Ginebra y Kerouac
Me siento en el escritorio, bajo la luz amarilla y pobretona de una lámpara sin tulipa y me sirvo un dedo de ginebra. Sin hielo, para que me ardan las entrañas. Abro un libro de Kerouac, «Los Vagabundos del Dharma» y encuentro, a modo de marcapáginas, una nota de ella. Dice que me quiere. Probablemente fue cierto. Quiero decir que es posible que alguna vez me quisiera. Fue en ese tiempo en el que éramos tan jóvenes e ilusos que hasta pensamos en casarnos. Pero ahora, que de ella no queda más que este examen post-mortem de tinta y papel, estoy seguro que andará dejando notas en los libros de otros. En el fondo no se lo reprocho. Yo intento, con poco acierto, hacer lo mismo, pero sólo consigo follar con casadas o con mujeres tan borrachas que me cambian el nombre varias veces a lo largo de la noche.

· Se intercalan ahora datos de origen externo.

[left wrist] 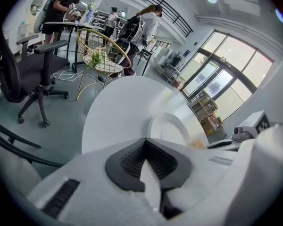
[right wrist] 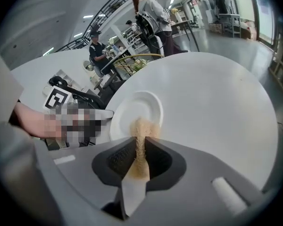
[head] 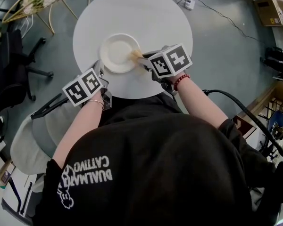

Hace frío y la calefacción de la pensión no funciona. Hoy dormiré con los calcetines puestos. Quizás estemos mejor el uno sin el otro. A fin de cuentas, es difícil vivir siempre esquivando los puñales de sus reproches. Ella era una chica con horario de oficina, formal y consecuente. Yo escribo y bebo y fumo y salgo de madrugada más veces de las que debería. No soy un buen partido y nunca he pretendido serlo. La cuestión es que yo me cansé de sus planes de futuro y ella estaba harta de mis sueños. Mala combinación. En el fondo sabíamos que lo nuestro era imposible que funcionase.
Por eso, tumbado en la cama, en calzoncillos y con los calcetines puestos, me enciendo un cigarro y lanzo la primera bocanada de humo al techo. Oigo a los de la habitación de al lado follar y pienso que escuchar gemir a esa chica es mejor que cualquier hilo musical. Entonces recuerdo los gemidos de ella y las cicatrices de carmín que dejaba por mi cuerpo. Aquellos fueron buenos tiempos: follábamos hasta reventar y luego follábamos más. Pero sin darnos cuenta, poco a poco, el sexo fue desapareciendo. Como todo lo que nos unía.
El olor a naftalina de la almohada me devuelve a la puta realidad, a este cuarto de pensión con un papel pintado en las paredes horrible y con una moqueta que alguna vez fue azul llena de manchas de dudosa procedencia. Me doy cuenta ahora de lo huérfanos que están mis dedos sin su pelo y que aún guardo el regusto de su sexo en mi paladar y que sin su cuerpo, no acierto a encontrar la orilla del otro lado de la cama. Se cuela por la ventana el ruido del trafico de la ciudad de madrugada. Aplasto con rabia el cigarro contra el cenicero y apuro de un trago la ginebra. No me van a vencer los recuerdos. Por lo menos esta noche, no. Voy al cuarto de baño y mientras meo, miro mi reflejo en el espejo y sonrío: no he levantado la tapa del váter y no hay nadie que me lo vaya a reprochar.
Quizás, a fin de cuentas, no se esté tan mal solo.